# PROBLEM TO WORK ON:
Below are entries to examine: work out how many lines contain the word "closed", and give only that number.

Segment Start: DATASET RECORDS

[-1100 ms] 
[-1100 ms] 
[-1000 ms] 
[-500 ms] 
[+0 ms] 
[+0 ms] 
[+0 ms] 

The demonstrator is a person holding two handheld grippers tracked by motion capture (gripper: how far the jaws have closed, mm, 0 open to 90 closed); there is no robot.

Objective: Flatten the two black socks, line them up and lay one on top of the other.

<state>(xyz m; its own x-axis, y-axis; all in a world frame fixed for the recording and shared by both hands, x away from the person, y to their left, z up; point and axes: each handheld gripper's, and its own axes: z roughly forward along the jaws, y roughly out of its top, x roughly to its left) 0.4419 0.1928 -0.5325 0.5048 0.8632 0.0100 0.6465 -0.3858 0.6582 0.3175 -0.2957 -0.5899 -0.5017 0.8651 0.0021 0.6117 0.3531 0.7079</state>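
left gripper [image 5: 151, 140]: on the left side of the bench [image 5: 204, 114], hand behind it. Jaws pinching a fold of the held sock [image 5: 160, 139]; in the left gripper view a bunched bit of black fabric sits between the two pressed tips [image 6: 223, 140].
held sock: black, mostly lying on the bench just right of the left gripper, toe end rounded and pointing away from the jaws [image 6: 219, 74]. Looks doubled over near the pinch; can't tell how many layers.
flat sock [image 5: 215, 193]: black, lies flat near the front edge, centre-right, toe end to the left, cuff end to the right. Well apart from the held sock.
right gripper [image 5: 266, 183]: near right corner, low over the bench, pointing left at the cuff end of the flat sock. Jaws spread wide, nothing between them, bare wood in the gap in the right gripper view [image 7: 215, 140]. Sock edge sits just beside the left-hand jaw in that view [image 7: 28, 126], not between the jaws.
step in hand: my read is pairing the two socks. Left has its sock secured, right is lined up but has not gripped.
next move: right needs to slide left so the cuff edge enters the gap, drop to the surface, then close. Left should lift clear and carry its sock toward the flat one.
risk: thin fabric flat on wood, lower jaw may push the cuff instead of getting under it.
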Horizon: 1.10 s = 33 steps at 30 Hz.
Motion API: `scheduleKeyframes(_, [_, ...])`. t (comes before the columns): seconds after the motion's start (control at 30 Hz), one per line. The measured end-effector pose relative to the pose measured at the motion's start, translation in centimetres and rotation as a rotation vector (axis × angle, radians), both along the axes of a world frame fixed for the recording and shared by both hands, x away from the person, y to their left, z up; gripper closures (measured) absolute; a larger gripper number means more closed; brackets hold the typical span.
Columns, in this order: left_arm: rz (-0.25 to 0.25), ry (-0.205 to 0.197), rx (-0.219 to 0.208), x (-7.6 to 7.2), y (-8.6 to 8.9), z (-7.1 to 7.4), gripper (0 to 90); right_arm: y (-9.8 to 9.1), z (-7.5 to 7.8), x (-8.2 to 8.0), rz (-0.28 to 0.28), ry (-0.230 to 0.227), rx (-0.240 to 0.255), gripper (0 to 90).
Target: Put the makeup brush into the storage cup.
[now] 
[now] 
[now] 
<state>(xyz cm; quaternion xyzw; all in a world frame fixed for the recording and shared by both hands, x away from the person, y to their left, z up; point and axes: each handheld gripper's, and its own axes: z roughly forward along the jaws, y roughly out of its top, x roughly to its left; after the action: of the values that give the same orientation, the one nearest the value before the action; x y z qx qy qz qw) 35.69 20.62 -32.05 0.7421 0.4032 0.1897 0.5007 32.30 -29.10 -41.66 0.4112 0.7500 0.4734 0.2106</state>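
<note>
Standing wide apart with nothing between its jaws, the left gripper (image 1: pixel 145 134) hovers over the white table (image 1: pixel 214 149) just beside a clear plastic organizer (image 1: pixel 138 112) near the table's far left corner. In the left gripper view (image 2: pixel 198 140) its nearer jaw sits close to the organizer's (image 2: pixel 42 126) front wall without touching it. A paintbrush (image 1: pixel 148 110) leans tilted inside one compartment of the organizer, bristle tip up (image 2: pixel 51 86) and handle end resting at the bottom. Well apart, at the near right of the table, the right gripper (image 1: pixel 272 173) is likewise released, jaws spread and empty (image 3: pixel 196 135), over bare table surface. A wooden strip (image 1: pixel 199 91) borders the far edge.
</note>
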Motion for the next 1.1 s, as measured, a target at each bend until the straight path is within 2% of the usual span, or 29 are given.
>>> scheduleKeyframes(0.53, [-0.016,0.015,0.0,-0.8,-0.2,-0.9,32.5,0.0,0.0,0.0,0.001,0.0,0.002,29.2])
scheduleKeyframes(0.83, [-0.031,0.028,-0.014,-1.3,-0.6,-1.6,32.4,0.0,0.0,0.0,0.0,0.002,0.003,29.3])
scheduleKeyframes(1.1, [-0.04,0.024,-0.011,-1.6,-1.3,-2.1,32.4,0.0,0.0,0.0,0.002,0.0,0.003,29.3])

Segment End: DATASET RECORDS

# ANSWER SECTION:
2